Tuesday, February 14, 2012

Tip O'Day #292 - Setting & Theme

The two previous blog posts have talked about the importance of setting, and the possibility it can actually become a character in your story - think The Perfect Storm. Another consideration is the use of setting to reinforce the mood and themes of your story. There’s a reason few noir scenes are set on sunny California beaches. The following is the third excerpt from my forthcoming thriller, Montana is Burning, which will be out in Kindle this summer.

The golden eagle sliced through the air, miles from where scattered rain drenched a small clearing and the stream that ran through it. She spiraled upward with little effort, riding a thermal current as she waited for the storm to break up.

The eagle was the perfect aerial predator, with cruel talons and a beak that could disembowel an adult sheep. She was death from the sky. Lacking an owl’s night vision, she couldn’t hunt after dark, even though high winds had kept her pinned to her aerie for more than a week and starvation threatened.

She circled and watched. In a valley far below, dry lightning struck a large snag and it burst into flames. Since no animals fled from the fire, the eagle quickly lost interest. She flew on.

The isolated storm finished venting its fury on the clearing and sped east. Dim memories drew the eagle above a stream where salmon returned each summer’s end and trout grew fat and pink on the helpless spawn – ancestral memories of hunts and feasts by eagles long dead but memories no less real. The raptor smelled blood and tasted flesh as if the kills had been her own.

The great bird spotted the glitter of whitewater skittering across rocks made smooth by eons of glacial runoff, and saw dark shapes carving their way beneath the surface.

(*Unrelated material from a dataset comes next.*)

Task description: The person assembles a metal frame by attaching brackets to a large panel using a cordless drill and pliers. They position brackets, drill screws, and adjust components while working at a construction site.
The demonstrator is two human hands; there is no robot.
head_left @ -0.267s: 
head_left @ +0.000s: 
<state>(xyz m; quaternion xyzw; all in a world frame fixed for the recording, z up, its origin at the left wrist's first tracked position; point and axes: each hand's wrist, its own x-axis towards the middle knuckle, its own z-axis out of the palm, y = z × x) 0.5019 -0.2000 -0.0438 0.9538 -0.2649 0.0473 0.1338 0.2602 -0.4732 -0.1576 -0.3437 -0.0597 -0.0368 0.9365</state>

She dipped a chocolate-brown wing and dropped below the air current. The eagle descended slowly at first, then folded her wings next to her body to plunge like lightning drawn to earth. Her freefall lasted hundreds of feet before she spread wide her wings, pulling out of the meteoric dive. With hardly an eddy on the water’s surface, she ripped a trout from the icy stream and started back to her craggy perch, blood on her talons and savagery in her cry.

As she climbed through the warm air, the golden eagle spotted the valley where lightning struck a snag earlier. Flames burned greedily and jumped to neighboring scrub pine. Only the eagle saw.

In the great bird’s wake, a wolf erupted into the opening and sprang across the stream, but the whitetail he had been stalking already bounded far down the slope, startled by the exultant screech from above. Stopping at the edge of the clearing, the wolf listened to the doe’s flight.

The wolf turned from the fading sound of escape. He jogged toward remembered cattle.

The world, after all, was full of prey.